Sydney Sixers 4 for 167 (Maddinson 61) beat Sydney Thunder 6 for 166 (Khawaja 66, Warner 50, Henriques 2-24) by 6 wickets
Scorecard and ball-by-ball details

Apart from Australia winning the Ashes, there have been few other projects more worried over in the administrative corridors of the game in the country than the effort to build a more competitive Sydney Thunder. Bottom of the table in each of the first two instalments of the tournament and winless last season, the team based in the western melting pot of Australia's largest city has much to live up to after an off-season of regeneration.

Now boasting Michael Hussey as captain, David Warner and Michael Clarke on their books, and a pair of sturdy English internationals in Chris Woakes and Eoin Morgan in place of the expensive Chris Gayle, the Thunder are a notably improved squad.

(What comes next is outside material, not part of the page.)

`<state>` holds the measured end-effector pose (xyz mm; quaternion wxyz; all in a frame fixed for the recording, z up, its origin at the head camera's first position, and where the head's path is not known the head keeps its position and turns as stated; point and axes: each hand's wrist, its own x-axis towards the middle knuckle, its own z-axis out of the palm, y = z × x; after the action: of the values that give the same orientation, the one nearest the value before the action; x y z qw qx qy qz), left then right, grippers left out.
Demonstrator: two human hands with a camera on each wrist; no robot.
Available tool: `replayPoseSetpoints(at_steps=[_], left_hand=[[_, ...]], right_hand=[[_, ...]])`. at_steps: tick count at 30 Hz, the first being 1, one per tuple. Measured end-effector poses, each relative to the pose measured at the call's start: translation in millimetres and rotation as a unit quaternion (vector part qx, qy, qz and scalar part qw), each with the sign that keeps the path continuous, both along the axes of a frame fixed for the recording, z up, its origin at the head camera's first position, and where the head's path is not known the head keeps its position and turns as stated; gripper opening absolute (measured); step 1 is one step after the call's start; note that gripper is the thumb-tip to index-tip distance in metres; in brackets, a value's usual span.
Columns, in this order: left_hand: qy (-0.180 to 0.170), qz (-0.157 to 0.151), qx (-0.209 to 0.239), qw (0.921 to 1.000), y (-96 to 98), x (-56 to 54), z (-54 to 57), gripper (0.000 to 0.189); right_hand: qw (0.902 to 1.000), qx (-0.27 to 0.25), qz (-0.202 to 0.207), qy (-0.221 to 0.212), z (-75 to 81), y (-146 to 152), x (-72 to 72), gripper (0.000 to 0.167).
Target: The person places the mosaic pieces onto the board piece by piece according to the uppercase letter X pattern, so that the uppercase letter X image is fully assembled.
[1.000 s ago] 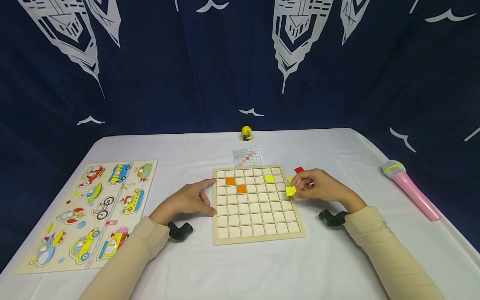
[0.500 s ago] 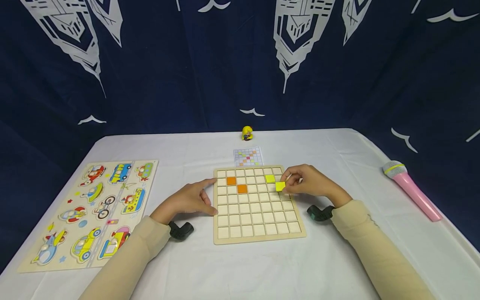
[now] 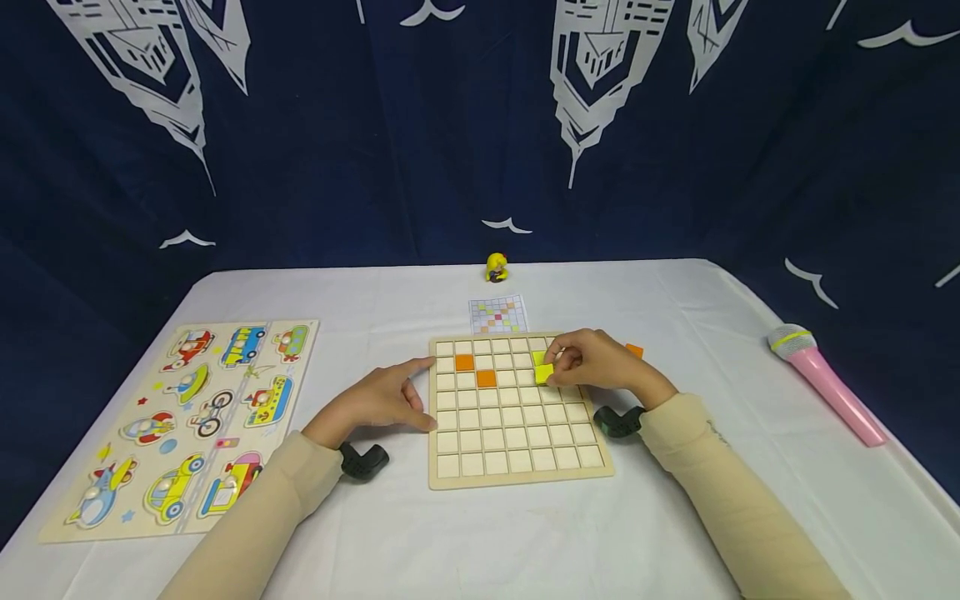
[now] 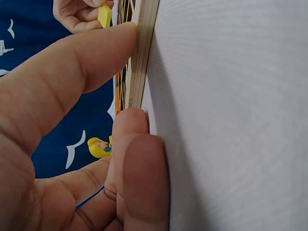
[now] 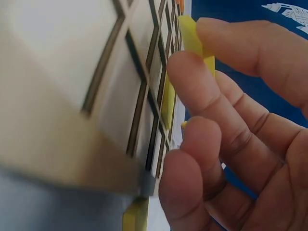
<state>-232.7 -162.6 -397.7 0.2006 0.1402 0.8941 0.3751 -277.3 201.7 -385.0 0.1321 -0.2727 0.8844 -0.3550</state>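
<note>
while the white surface (image 3: pixel 360 542) carries the wooden grid board (image 3: pixel 525 477), the left hand (image 3: pixel 378 398) touches its left edge, thumb and forefinger apart, and the right hand (image 3: pixel 600 362) has a yellow tile (image 3: pixel 543 374) pinched over the grid (two orange tiles (image 3: pixel 486 379) sit in cells). looks like placing; the next move calls for squaring it to a cell.

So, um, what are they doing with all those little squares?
A person's right hand pinches a yellow tile just above a wooden grid board, while their left hand touches the board's left edge. Two orange tiles and another yellow one lie on the grid, and many squares hold no coloured tile. A small coloured chart lies behind the board.
</note>
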Motion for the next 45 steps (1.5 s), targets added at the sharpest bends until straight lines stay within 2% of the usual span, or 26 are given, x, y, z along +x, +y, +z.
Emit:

They duly pushed on to their highest BBL score batting first against the blue blood Sydney Sixers at the Sydney Cricket Ground, but were unable to restrict their more fancied opponents in the chase.

Warner and Usman Khawaja, who tweaked a hamstring while batting and is a doubt for the Thunder's second game on December 27, gave their team an ideal start but the problems of previous seasons - lack of even contributions - returned to haunt the middle order. By contrast, the Sixers had a decent start from Nic Maddinson, before handy innings down the order took them home in front of 18,180 spectators.

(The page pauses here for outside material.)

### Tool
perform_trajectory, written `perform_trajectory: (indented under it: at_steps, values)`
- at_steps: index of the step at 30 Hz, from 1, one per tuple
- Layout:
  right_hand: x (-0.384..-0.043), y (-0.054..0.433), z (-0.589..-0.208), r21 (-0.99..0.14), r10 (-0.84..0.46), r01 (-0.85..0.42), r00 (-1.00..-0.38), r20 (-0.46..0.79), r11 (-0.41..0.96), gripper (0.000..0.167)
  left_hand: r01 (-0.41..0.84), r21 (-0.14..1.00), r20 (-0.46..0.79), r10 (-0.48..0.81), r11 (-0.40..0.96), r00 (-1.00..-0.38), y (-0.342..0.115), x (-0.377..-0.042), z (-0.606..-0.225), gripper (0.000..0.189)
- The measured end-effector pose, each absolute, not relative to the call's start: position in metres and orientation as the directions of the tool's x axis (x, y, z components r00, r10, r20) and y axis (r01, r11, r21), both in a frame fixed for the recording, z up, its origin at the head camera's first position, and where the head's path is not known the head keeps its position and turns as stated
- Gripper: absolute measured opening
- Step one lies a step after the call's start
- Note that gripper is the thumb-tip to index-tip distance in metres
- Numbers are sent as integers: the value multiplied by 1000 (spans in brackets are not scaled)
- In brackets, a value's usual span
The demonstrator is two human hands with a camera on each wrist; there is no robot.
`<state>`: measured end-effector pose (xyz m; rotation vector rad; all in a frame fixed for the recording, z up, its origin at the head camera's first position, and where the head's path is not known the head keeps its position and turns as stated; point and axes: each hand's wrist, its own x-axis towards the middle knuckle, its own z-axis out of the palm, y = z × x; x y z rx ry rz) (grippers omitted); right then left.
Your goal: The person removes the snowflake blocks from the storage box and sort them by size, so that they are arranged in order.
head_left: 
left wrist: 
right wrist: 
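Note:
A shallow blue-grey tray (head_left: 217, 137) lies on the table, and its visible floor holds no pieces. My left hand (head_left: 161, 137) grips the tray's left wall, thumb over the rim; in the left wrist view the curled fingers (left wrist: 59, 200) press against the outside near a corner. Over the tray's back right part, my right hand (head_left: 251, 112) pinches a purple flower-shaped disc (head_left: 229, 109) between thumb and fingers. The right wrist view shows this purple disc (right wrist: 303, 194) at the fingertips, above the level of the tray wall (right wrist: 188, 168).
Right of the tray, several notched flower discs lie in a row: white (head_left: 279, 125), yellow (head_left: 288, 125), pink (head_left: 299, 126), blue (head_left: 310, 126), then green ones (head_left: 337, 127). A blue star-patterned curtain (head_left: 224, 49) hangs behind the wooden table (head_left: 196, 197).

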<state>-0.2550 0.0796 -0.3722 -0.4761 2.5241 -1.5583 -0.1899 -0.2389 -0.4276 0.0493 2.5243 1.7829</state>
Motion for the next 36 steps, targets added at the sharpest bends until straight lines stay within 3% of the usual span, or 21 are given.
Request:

The pitch at the SCG was mottled and arguably a poor surface for Twenty20 combat, offering some spiteful bounce and sideways movement for seamers in addition to variable pace. Maddinson was struck more than once by Dirk Nannes but hammered enough clean blows in between to pass 50, with a languidly pulled six into the Members Stand the best hit of the lot.

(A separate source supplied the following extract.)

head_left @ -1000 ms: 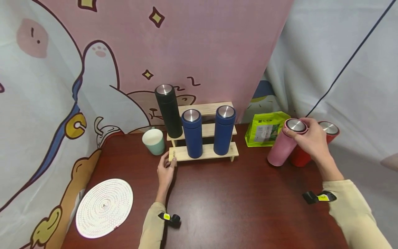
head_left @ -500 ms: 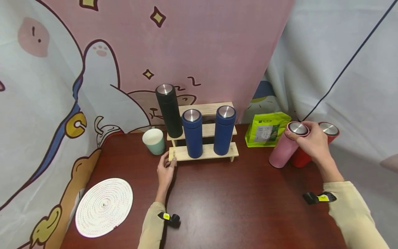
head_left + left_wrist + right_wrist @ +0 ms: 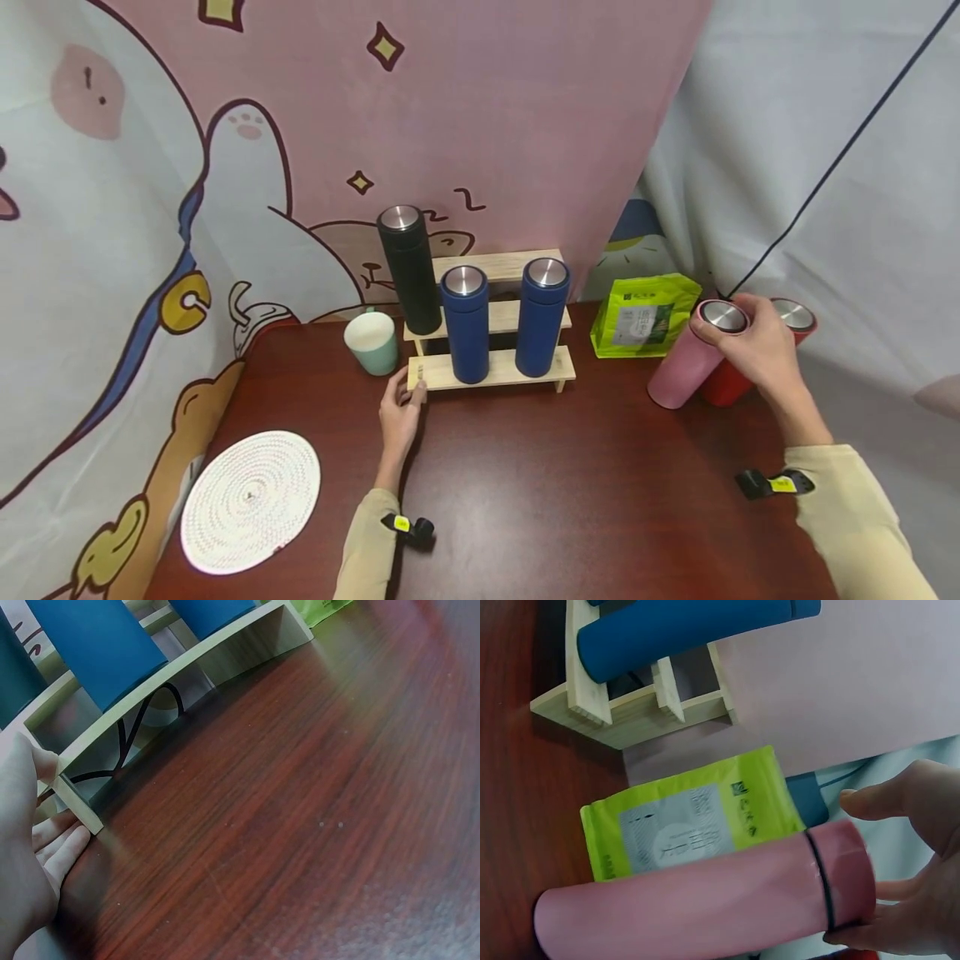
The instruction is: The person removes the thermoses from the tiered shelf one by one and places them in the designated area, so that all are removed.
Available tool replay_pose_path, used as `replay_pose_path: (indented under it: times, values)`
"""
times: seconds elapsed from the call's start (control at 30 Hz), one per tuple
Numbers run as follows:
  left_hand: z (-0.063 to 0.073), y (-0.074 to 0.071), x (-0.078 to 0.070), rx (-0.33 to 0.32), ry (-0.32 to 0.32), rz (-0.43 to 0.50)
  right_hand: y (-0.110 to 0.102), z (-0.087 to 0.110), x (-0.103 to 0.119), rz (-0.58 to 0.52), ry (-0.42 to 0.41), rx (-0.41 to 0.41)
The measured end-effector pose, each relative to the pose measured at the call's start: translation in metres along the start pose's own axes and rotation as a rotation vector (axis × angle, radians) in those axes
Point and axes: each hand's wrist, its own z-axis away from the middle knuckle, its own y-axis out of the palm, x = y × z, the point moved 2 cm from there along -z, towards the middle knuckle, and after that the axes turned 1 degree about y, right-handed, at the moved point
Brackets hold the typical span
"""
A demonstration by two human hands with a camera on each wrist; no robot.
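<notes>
At the left end of a stepped wooden rack [image 3: 498, 371], my left hand [image 3: 396, 417] pinches the corner of the lowest step, thumb on top and fingers round the leg. Two blue vacuum flasks [image 3: 469, 333] stand on that step. A black flask [image 3: 408, 275] is on the step behind. On the right, my right hand [image 3: 761, 346] is around the steel-topped cap of a pink flask [image 3: 705, 900]. In the right wrist view its thumb is apart from the cap, while fingertips touch the other side. A red flask [image 3: 723, 385] is partly hidden behind that hand.
A lime-green pouch [image 3: 643, 317] stands between rack and pink flask. Left of the rack is a mint cup [image 3: 375, 346]; a round white woven mat [image 3: 251, 500] lies at the table's left. Printed cloth [image 3: 525, 125] hangs close behind the brown table [image 3: 547, 483].
The pink flask has shifted slightly to the right and towards me, close to the red one, with my right hand following. My left hand keeps its place on the rack.
</notes>
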Motion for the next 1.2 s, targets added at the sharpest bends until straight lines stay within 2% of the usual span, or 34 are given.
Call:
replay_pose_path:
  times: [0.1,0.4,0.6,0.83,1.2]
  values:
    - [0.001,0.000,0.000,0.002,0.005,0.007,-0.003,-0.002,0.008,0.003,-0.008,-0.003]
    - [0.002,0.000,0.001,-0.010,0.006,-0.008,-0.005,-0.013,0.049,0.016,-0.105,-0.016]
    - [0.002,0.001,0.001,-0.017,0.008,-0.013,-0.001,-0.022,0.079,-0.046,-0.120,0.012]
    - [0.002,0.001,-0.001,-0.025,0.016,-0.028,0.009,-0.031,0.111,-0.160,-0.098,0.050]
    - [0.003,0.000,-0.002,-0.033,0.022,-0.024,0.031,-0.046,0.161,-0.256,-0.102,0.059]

His dismissal gave the Thunder some chance, but the captain Steve Smith, Moises Henriques and the England allrounder Ravi Bopara held their nerve. The Thunder's major shortfall in defending their total was the fact that while their pacemen are all of a high standard, the spin duo of Carl Sandri and Blake Dean lack the incisiveness.

That pair had sat nervously on the boundary's edge as Khawaja and Warner took little time getting into stride. Winded by one short ball from Brett Lee in the opening over, Khawaja soon improved his timing, while Warner maintained the momentum of impressive Ashes form with a series of percussive blows.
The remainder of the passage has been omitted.